Nino, dix-neuf ans, raconte ses galères pour survivre sans argent à Paris. Amoureux de Lale, il voit son couple menacé par la pauvreté, contre laquelle il essaie coûte que coûte de lutter sans perdre sa volonté de vivre. C’est une vie de débrouille ponctuée de fêtes, celle d’une jeunesse qui cumule les petits boulots et les trafics en tout genre. Les réflexions et observations pleines d’acuité de Nino sur ce qui l’entoure esquissent le portrait d’une génération qui tente de trouver sa place dans un monde où il n’y en a plus, d’envisager un avenir. Contre l’accablement, la fureur de vivre anime les personnages de cette fresque nocturne mouvementée, fidèle à notre époque.
Rencontre avec Simon Johannin autour de Nino dans la nuit
Jeudi 03 octobre 2019 // 18h30
Bibliothèque du CITL (Espace Van Gogh, Arles) – Entrée libre
ATLAS reçoit l’auteur Simon Johannin, au Collège international des traducteurs littéraires, pour Nino dans la nuit, un roman écrit à quatre mains avec Capucine Johannin, paru aux éditions Allia en janvier 2019. Une rencontre animée par Élise Lépine.
Après L’Été des charognes, premier roman fulgurant et remarqué, la langue est vive et les dialogues mordants pour Nino dans la nuit, une histoire à cent à l’heure qui dessine, à travers le destin chaotique de son héros, le portrait d’une génération qui tente de trouver sa place là où il n’y en a plus.
« Je cherche le bout du départ pour nous dérouler la grande vie, se tailler des tangas dans le tapis rouge et plus jamais suer à courir après ce qu’il faut pour passer d’un jour à l’autre. Je sais pas comment faire, alors je sors guetter, brancher la vigilance dans la rue pour voir si des fois de l’or sortirait pas de ses trous… »
// Capucine & Simon Johannin //
Né en 1993, Simon Johannin a grandi dans l’Hérault. De 2013 à 2016, il intègre l’atelier d’espace urbain de La Cambre à Bruxelles. En 2017 paraît son premier roman, L’Été des charognes, pour lequel il a reçu le prix de la vocation littéraire.
Capucine Johannin est née en 1991. Après l’obtention du bac à dix-sept ans, elle quitte seule la France pour l’Irlande, puis part travailler dans un motel du bush australien, où les grands espaces appellent les premières images.
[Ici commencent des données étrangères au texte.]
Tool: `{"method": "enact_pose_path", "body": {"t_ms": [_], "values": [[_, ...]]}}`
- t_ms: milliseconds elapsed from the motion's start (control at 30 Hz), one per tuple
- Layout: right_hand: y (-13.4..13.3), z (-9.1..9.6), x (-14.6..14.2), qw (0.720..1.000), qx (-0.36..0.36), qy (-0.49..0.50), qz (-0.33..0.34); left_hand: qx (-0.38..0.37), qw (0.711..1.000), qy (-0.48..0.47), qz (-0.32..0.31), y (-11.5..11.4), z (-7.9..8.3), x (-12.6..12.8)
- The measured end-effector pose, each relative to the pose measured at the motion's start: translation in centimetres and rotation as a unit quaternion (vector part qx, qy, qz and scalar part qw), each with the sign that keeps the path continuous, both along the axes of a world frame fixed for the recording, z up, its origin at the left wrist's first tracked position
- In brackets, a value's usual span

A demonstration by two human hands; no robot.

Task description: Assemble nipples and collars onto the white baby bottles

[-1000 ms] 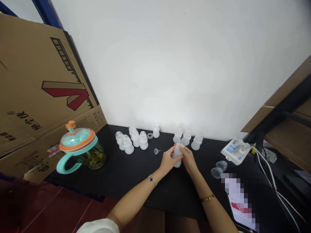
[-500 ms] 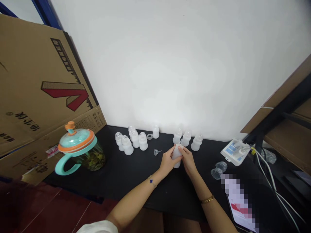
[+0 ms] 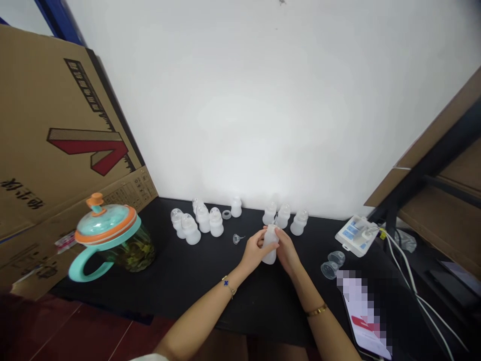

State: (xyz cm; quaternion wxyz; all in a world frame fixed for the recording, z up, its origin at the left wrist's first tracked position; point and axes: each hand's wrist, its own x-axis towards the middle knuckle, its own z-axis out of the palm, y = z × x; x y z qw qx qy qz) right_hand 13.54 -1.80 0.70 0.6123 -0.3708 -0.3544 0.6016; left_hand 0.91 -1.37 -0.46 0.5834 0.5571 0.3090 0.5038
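Between my hands a white, frosted baby bottle [image 3: 269,250] is held upright over the black tabletop [image 3: 188,286]. My left hand [image 3: 254,251] wraps its side, with the thumb across the front. My right hand [image 3: 286,250] grips the upper right side, fingertips at the neck; what they do there is partly hidden. A clear silicone teat [image 3: 236,239] lies to the left of my left hand. Beyond it are a pale screw ring [image 3: 226,214] and an uncapped bottle [image 3: 236,207]. Three similar bottles, one of them this bottle [image 3: 299,223], stand behind my right hand.
Several capped bottles [image 3: 191,230] are grouped at the left, near a lidded teal pitcher [image 3: 124,245]. On the right lie clear domed caps [image 3: 329,269], a white case [image 3: 356,234] with cables, and a phone [image 3: 366,321]. A wall [image 3: 240,110] rises behind the table.
The whole view has shifted slightly, so things sit a little further left. Both hands keep hold of the bottle, and the fingers around its neck have moved slightly.
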Motion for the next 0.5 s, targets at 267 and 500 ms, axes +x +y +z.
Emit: {"method": "enact_pose_path", "body": {"t_ms": [267,500], "values": [[-0.03,0.12,0.1,1.0,-0.004,-0.002,-0.003,-0.024,0.998,-0.044,-0.048,0.25,0.42,-0.22],[0.14,-0.15,0.12,1.0,-0.005,0.005,0.003,-0.034,0.996,-0.056,-0.056,0.52,0.35,-0.48]]}}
Les deux effectuent leurs recherches plastique et littéraire en croisant leurs regards, mais le travail commun s’engage sérieusement autour de L’Été des charognes, puisqu’une série de photographies est à l’origine du geste d’écriture. Depuis, l’enchevêtrement des deux univers s’exerce dans la pratique de l’un et de l’autre.
// Élise Lépine //
Élise Lépine est journaliste et critique littéraire. En presse écrite, elle collabore notamment avec les magazines Transfuge, Livres Hebdo et GQ ainsi qu’avec la collection Référence du magazine Le Point, consacrée à l’histoire des idées. Elle appartient à l’équipe des chroniqueurs de l’émission Mauvais Genres, présentée par François Angelier sur France Culture, où elle présente polars et romans noirs. À la télévision, Élise Lépine intervient en tant que spécialiste des littératures de genre dans l’émission Pistes Noires, diffusée sur la chaîne Polar+.